Moving Forward: From Unmatched Networking to Interview Season

Moving Forward: From Unmatched Networking to Interview Season

By Robert Martin, DO, MPH

My experience with the National Resident Matching Program (NRMP) Match last March was disappointing. Despite matching into a first-year transitional year program, I did not secure a position in my dream field of diagnostic radiology. The setback prompted me to write a blog for the American Board of Radiology, expressing gratitude for the era of virtual networking, which fosters greater outreach and relationship-building compared with traditional methods.

Robert Martin, DO, MPH
Robert Martin, DO, MPH

Radiology has become increasingly competitive in recent years. Both while writing the blog and afterward, I was preparing intensively to enhance my CV for reapplications. Throughout this period, I was fortunate to have Dr. Omer Awan’s invaluable mentorship, guiding me through obstacles and alleviating anxieties. This article reflects on my experiences after going unmatched and my journey through a new application cycle.

Recognizing my limitations, particularly my low STEP 1 score, I set realistic expectations and focused on highlighting my strengths.

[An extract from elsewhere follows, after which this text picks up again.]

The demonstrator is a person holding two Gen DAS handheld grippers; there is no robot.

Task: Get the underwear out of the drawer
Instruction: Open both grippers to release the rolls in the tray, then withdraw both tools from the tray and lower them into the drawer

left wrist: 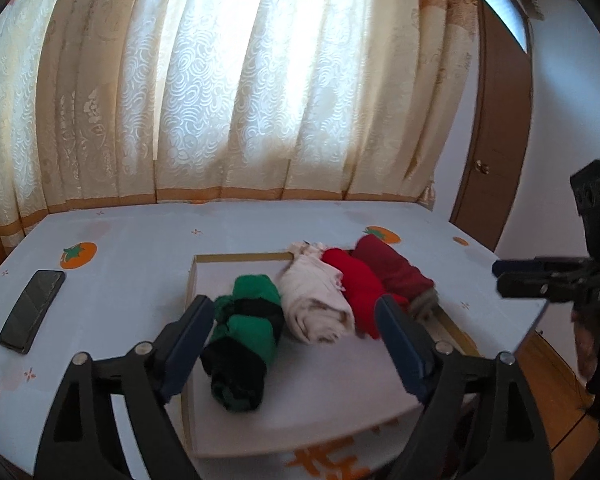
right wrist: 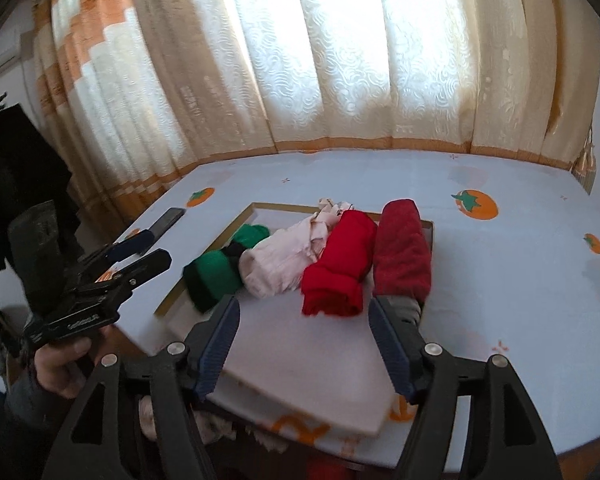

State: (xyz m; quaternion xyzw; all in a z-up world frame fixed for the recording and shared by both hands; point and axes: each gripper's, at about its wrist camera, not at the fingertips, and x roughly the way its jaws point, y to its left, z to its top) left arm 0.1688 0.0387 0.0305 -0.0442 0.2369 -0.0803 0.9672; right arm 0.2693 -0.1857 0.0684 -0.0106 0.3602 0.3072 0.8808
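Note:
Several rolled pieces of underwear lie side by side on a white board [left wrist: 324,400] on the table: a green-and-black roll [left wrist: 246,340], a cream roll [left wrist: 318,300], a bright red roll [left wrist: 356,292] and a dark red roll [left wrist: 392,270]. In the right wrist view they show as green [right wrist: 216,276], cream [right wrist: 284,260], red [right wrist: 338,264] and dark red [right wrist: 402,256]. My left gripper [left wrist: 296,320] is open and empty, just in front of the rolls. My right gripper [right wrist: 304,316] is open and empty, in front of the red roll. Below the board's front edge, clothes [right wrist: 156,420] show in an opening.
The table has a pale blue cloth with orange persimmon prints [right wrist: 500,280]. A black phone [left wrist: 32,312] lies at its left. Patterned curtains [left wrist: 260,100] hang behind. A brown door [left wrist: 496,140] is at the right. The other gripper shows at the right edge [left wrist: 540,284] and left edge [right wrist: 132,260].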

While I anticipated fewer invitations from highly academic programs, I remained optimistic that through diligence and dedication, I could overcome these challenges. Immediately after going unmatched, I initiated independent research on topics of personal interest, scouring Academic Radiology and The Journal of the American College of Radiology journals for inspiration. I collaborated with fellow unmatched applicants to enhance our collective applications through virtual networking and participation in conferences. This significantly expanded my academic portfolio, nearly tripling my posters, presentations, and publications in areas important to me; all things that can be listed to show engagement on the Electronic Residency Application Service (ERAS).

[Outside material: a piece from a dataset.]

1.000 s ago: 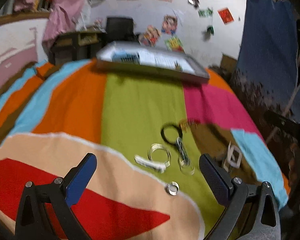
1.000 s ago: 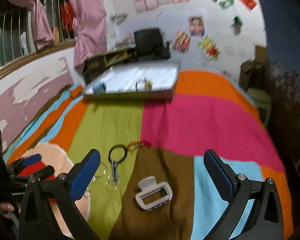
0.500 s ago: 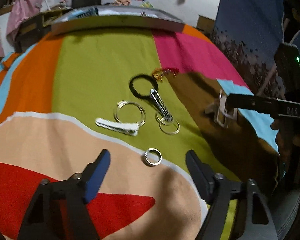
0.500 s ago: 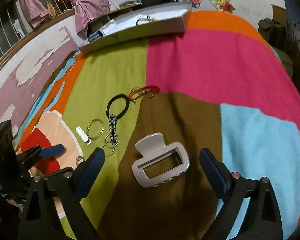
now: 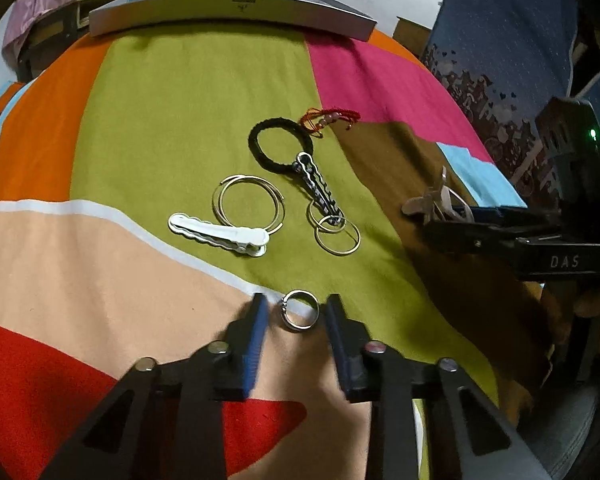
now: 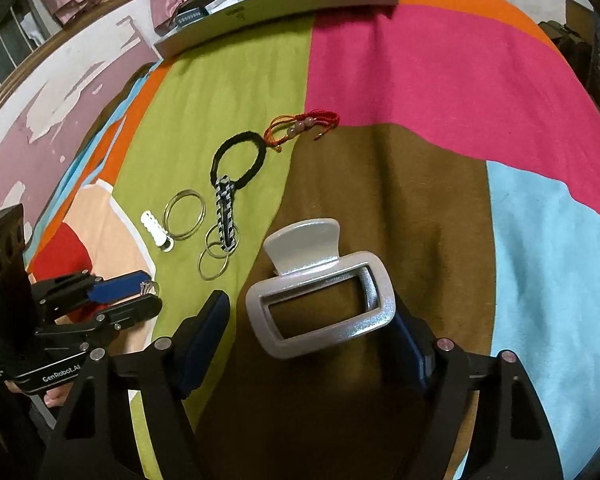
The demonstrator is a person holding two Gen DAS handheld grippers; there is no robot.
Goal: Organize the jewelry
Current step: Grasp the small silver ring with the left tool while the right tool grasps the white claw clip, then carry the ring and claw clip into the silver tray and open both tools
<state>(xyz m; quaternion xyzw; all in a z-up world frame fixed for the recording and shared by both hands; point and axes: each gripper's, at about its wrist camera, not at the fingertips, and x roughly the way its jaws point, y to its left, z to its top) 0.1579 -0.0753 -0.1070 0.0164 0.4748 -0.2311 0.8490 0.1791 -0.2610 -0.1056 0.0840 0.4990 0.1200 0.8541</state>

To further enhance my application, I sought honest input from my previous letter of recommendation writers regarding my personal statement and ERAS application. I also arranged additional shadowing opportunities during my downtime, despite the challenges of balancing family obligations and the demands of my transitional year program. These experiences reinforced my commitment to the field and helped strengthen my relationships with mentors.

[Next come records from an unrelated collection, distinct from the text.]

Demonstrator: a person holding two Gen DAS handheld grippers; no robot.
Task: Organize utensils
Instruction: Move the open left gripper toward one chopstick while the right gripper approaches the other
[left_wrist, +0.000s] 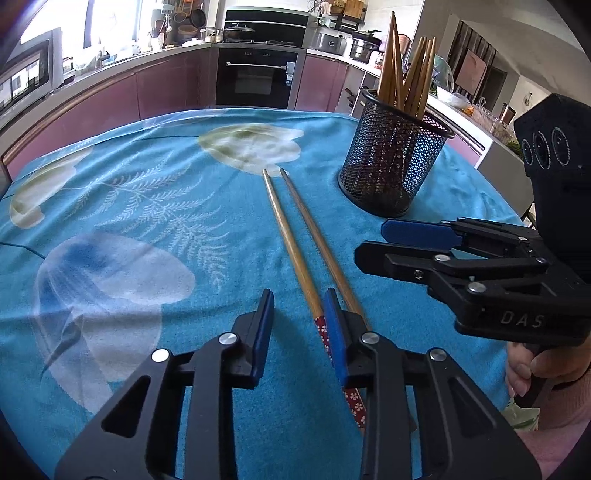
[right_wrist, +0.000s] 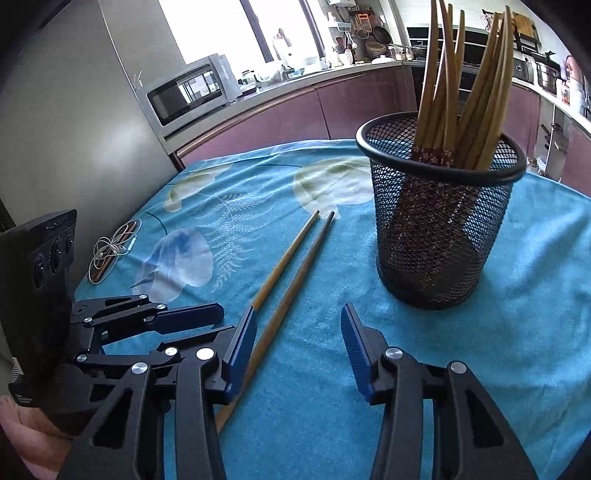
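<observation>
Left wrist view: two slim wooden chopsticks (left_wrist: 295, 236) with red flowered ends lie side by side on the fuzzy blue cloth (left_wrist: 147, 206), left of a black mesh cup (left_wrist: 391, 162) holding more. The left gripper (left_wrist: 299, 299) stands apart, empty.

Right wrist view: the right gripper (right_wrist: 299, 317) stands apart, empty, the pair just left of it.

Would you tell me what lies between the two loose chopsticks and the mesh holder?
Only bare blue tablecloth separates the chopsticks from the mesh holder, clearest in the right wrist view.

"DAS" on right gripper (left_wrist: 373, 240) body
</observation>
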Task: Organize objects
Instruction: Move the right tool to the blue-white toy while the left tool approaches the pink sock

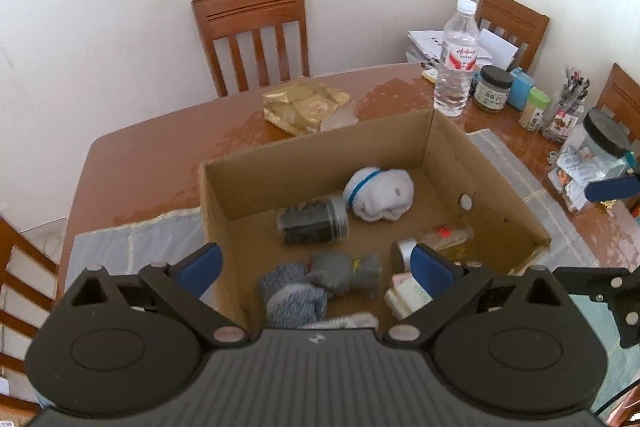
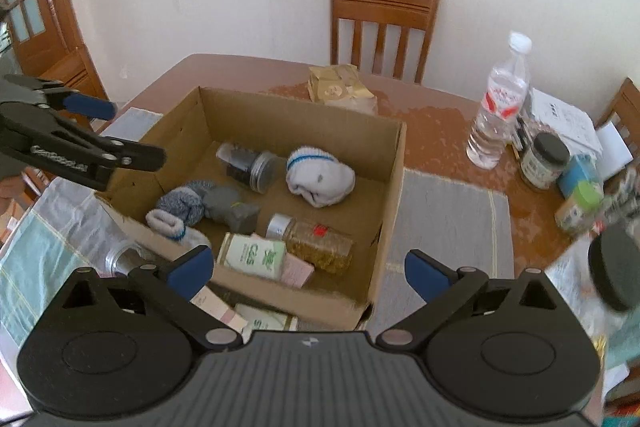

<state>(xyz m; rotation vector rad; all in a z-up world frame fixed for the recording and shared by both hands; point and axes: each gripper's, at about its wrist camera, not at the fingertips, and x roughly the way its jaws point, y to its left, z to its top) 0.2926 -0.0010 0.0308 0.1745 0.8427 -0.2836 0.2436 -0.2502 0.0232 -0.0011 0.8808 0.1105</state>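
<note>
Left wrist view, left to right: the left gripper (image 1: pixel 316 267) hangs over the near wall of the cardboard box (image 1: pixel 496 183), jaws spread wide, nothing between them. Inside the box, a grey sock bundle (image 1: pixel 308 287) lies at 6 o'clock, a dark-filled jar (image 1: pixel 312 223) on its side at centre, a white sock ball (image 1: pixel 380 195) at 1 o'clock, and a golden-filled jar (image 1: pixel 444 237) at 4 o'clock. A water bottle (image 1: pixel 456 63) stands on the table (image 1: pixel 160 151) beyond the far right corner.

Right wrist view: the right gripper (image 2: pixel 308 271) hovers at the near rim, jaws likewise wide and empty; a green-labelled carton (image 2: pixel 254 255) lies at 6 o'clock.
</note>
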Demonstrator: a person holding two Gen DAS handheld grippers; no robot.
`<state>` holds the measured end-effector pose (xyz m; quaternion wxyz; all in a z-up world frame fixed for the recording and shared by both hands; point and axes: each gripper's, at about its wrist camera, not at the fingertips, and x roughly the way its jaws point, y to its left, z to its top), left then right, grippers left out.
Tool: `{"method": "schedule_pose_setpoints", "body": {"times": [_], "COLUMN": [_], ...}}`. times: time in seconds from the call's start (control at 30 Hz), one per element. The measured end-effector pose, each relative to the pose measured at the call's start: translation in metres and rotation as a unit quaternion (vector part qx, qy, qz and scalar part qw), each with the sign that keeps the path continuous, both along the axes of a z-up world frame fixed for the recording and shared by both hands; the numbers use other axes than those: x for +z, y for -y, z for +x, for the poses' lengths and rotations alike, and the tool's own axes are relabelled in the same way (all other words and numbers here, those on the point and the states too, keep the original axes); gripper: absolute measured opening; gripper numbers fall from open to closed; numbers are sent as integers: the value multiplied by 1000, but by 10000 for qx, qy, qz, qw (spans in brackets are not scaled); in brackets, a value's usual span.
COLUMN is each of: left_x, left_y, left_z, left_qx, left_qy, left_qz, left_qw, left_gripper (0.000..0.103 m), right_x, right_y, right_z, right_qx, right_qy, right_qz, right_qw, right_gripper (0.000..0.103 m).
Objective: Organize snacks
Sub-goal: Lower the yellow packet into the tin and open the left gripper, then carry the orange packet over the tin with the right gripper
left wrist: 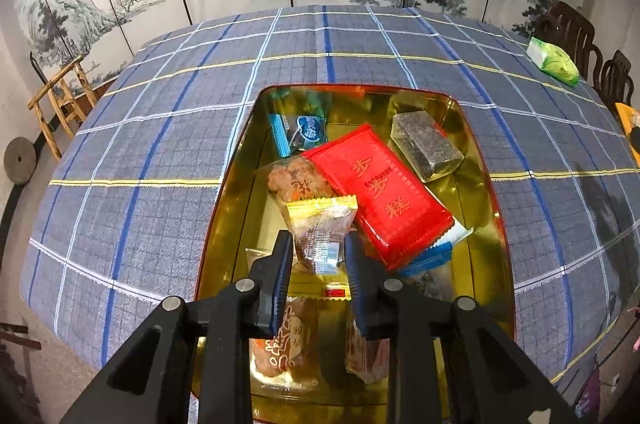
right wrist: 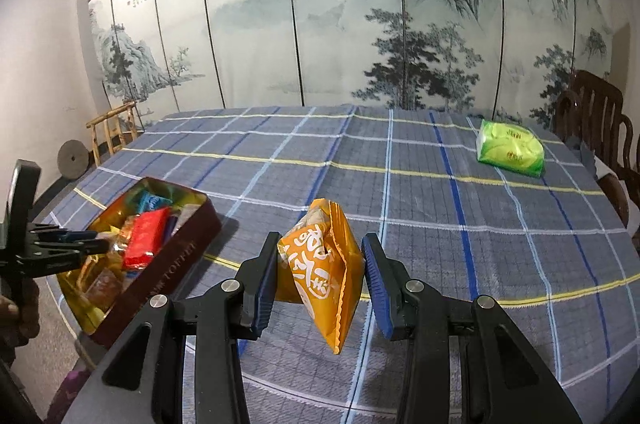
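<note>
Both jaws of the left gripper (left wrist: 316, 256) stand just either side of a small clear snack packet (left wrist: 320, 228) with a yellow top edge, over the near half of the tin (left wrist: 472, 128); whether the pads press on it or only flank it I cannot tell. The right gripper (right wrist: 320, 284) pinches an orange snack bag (right wrist: 324, 264) between its blue pads (right wrist: 266, 288), and the bag hangs clear above the checked tablecloth (right wrist: 420, 208), its lower corner pointing down.

Under the left gripper, inside the gold-lined tin, lie more clear-wrapped snacks. Farther in, a red packet (left wrist: 380, 188) with gold characters lies slantwise on top of the pile, with a peanut bar (left wrist: 292, 180) in clear wrap touching its left edge. Behind them sit a blue packet (left wrist: 298, 134) and a dark wrapped block (left wrist: 426, 144), near the far wall of the tin.

Seen from the right wrist, the tin stands at the left of the table, and the left gripper reaches over it from the left edge of the picture. Well apart, at the far right of the cloth, lies a green pack (right wrist: 510, 148). Beyond the table stands a painted folding screen (right wrist: 320, 24), with dark wooden chairs (right wrist: 600, 128) at the right.
</note>
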<state>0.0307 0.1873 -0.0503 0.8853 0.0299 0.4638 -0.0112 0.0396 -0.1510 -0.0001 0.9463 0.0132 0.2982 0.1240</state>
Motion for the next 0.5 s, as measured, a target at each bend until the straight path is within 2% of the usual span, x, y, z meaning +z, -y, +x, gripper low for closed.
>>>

The impact of going unmatched is often underestimated. It can affect a doctor’s confidence and demeanor, ultimately influencing their clinical acumen. During my intern year, I have remained resilient, actively seeking constructive criticism to improve as a physician. This has reinforced the importance of continuous learning, especially as the responsibilities of being a doctor begin to weigh heavily during internship. My partner’s support during this time was invaluable. Together, we navigated the stresses, with early mornings becoming routine as I worked on initiatives before attending to our infant twin daughters. Family and friends played a crucial role in my journey.

Reflecting on the application process, I noted significant differences from last year. The transition of ERAS emphasizing meaningful experiences encouraged genuine engagement rather than mere accumulation of credentials. This shift allowed me to delve deeper into why certain experiences were meaningful, showcasing my genuine engagement and their relevance to my application.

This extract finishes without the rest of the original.